Reproduce the following material exactly, including every line.
————————
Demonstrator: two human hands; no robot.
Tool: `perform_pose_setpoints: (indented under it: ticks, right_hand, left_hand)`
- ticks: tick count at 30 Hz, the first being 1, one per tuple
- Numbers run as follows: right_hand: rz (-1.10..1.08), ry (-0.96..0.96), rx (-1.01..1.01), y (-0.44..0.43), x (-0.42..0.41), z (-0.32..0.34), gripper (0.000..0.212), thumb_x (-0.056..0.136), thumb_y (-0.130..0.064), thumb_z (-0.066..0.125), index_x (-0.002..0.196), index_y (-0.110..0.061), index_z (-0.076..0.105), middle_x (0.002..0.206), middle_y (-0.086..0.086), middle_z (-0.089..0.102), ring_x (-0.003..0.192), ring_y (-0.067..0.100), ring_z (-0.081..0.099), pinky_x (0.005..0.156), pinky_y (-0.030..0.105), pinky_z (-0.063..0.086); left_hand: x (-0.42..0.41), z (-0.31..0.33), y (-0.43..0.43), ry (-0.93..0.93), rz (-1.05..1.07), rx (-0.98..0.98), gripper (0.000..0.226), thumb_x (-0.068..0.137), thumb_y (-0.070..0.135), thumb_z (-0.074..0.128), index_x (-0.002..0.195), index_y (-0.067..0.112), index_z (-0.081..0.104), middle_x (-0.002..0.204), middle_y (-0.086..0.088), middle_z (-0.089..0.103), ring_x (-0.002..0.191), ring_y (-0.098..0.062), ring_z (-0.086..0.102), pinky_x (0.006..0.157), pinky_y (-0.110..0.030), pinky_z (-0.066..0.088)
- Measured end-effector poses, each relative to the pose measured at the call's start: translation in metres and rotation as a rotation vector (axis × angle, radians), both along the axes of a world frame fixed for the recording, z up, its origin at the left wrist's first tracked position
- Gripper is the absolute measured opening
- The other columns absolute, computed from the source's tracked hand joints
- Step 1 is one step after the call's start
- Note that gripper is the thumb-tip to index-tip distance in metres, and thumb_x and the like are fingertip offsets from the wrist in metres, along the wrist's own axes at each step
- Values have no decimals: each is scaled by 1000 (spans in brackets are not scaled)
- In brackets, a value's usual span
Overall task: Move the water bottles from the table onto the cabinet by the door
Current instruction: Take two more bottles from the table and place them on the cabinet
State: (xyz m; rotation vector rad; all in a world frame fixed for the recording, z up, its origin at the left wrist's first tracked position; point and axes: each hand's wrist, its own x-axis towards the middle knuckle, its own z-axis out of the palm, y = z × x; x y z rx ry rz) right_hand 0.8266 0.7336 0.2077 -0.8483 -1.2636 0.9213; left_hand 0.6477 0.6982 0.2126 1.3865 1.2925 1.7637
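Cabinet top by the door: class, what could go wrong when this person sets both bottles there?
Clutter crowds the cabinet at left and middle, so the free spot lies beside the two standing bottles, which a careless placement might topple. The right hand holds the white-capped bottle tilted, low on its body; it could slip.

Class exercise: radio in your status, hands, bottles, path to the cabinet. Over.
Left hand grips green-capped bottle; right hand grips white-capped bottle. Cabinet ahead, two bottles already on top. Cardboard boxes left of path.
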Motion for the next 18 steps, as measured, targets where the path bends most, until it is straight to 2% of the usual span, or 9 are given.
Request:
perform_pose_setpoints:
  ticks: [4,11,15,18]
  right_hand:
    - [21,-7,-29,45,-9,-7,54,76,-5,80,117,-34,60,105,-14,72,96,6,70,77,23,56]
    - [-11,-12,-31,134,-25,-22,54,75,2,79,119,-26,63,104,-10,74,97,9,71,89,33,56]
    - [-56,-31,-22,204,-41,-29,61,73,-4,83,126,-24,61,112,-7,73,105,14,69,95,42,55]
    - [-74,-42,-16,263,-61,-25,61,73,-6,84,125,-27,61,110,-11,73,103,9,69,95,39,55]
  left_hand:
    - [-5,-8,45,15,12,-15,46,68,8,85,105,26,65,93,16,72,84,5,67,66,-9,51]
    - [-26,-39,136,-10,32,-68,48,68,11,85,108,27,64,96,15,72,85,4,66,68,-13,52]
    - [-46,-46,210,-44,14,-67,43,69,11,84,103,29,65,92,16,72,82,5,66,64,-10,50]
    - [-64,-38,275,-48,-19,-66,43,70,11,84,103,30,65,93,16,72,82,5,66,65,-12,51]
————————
Solution for this exercise.
Demonstrator: two human hands; no robot.
Tool: `perform_pose_setpoints: (indented under it: ticks, right_hand, left_hand)`
- ticks: tick count at 30 Hz, the first being 1, one per tuple
- Numbers run as follows: right_hand: rz (-1.10..1.08), ry (-0.96..0.96), rx (-1.01..1.01), y (-0.44..0.43), x (-0.42..0.41), z (-0.32..0.34), gripper (0.000..0.212), thumb_x (-0.056..0.136), thumb_y (-0.130..0.064), thumb_z (-0.066..0.125), index_x (-0.002..0.196), index_y (-0.110..0.061), index_z (-0.076..0.105), middle_x (0.002..0.206), middle_y (-0.086..0.086), middle_z (-0.089..0.102), ring_x (-0.003..0.192), ring_y (-0.067..0.100), ring_z (-0.081..0.099), pinky_x (0.005..0.156), pinky_y (-0.030..0.105), pinky_z (-0.063..0.086); left_hand: x (-0.42..0.41), z (-0.31..0.33), y (-0.43..0.43), ry (-0.93..0.93), rz (-1.05..1.07), rx (-0.98..0.98), gripper (0.000..0.226), thumb_x (-0.068..0.137), thumb_y (-0.070..0.135), thumb_z (-0.074..0.128), index_x (-0.002..0.195), index_y (-0.067..0.112), index_z (-0.081..0.104), middle_x (-0.002..0.204), middle_y (-0.086..0.088), middle_z (-0.089..0.103), ring_x (-0.002..0.191), ring_y (-0.098..0.062), ring_z (-0.086..0.102), pinky_x (0.006..0.157), pinky_y (-0.110..0.030), pinky_z (-0.066..0.088)
- Measured end-effector poses, each relative to the pose measured at the call's start: translation in metres and rotation as a rotation vector (axis × angle, radians), both along the axes of a world frame fixed for the recording, z up, its origin at the left wrist's first tracked position
- Gripper is the absolute measured opening
- The other columns absolute, computed from the source's tracked hand joints
- Step 1 is one step after the call's start
- Note that gripper is the thumb-tip to index-tip distance in metres, and thumb_x and the like are fingertip offsets from the wrist in metres, along the wrist's own axes at each step
- Values have no decimals: each is scaled by 1000 (spans in brackets are not scaled)
- In brackets, a value's usual span
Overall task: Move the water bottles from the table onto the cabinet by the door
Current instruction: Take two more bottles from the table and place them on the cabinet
State: (xyz m; rotation vector rad; all in a world frame fixed for the recording, z up, its origin at the left wrist's first tracked position; point and axes: each hand's wrist, its own x-axis towards the middle knuckle, its own z-axis out of the palm, y = z × x; x y z rx ry rz) right_hand 0.8266 0.7336 0.2077 -0.8483 -1.2636 0.9213; left_hand 0.6477 0.6982 0.2126 1.3865 1.2925 1.7637
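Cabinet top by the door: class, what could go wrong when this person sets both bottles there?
Clutter crowds the cabinet at left and middle, so the free spot lies beside the two standing bottles, which a careless placement might topple. The right hand holds the white-capped bottle tilted, low on its body; it could slip.

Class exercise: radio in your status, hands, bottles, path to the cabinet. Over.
Left hand grips green-capped bottle; right hand grips white-capped bottle. Cabinet ahead, two bottles already on top. Cardboard boxes left of path.
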Motion for the next 18 steps, as measured, targets where the path bends most, until it is straight to 2% of the usual span, or 9 are given.
Request:
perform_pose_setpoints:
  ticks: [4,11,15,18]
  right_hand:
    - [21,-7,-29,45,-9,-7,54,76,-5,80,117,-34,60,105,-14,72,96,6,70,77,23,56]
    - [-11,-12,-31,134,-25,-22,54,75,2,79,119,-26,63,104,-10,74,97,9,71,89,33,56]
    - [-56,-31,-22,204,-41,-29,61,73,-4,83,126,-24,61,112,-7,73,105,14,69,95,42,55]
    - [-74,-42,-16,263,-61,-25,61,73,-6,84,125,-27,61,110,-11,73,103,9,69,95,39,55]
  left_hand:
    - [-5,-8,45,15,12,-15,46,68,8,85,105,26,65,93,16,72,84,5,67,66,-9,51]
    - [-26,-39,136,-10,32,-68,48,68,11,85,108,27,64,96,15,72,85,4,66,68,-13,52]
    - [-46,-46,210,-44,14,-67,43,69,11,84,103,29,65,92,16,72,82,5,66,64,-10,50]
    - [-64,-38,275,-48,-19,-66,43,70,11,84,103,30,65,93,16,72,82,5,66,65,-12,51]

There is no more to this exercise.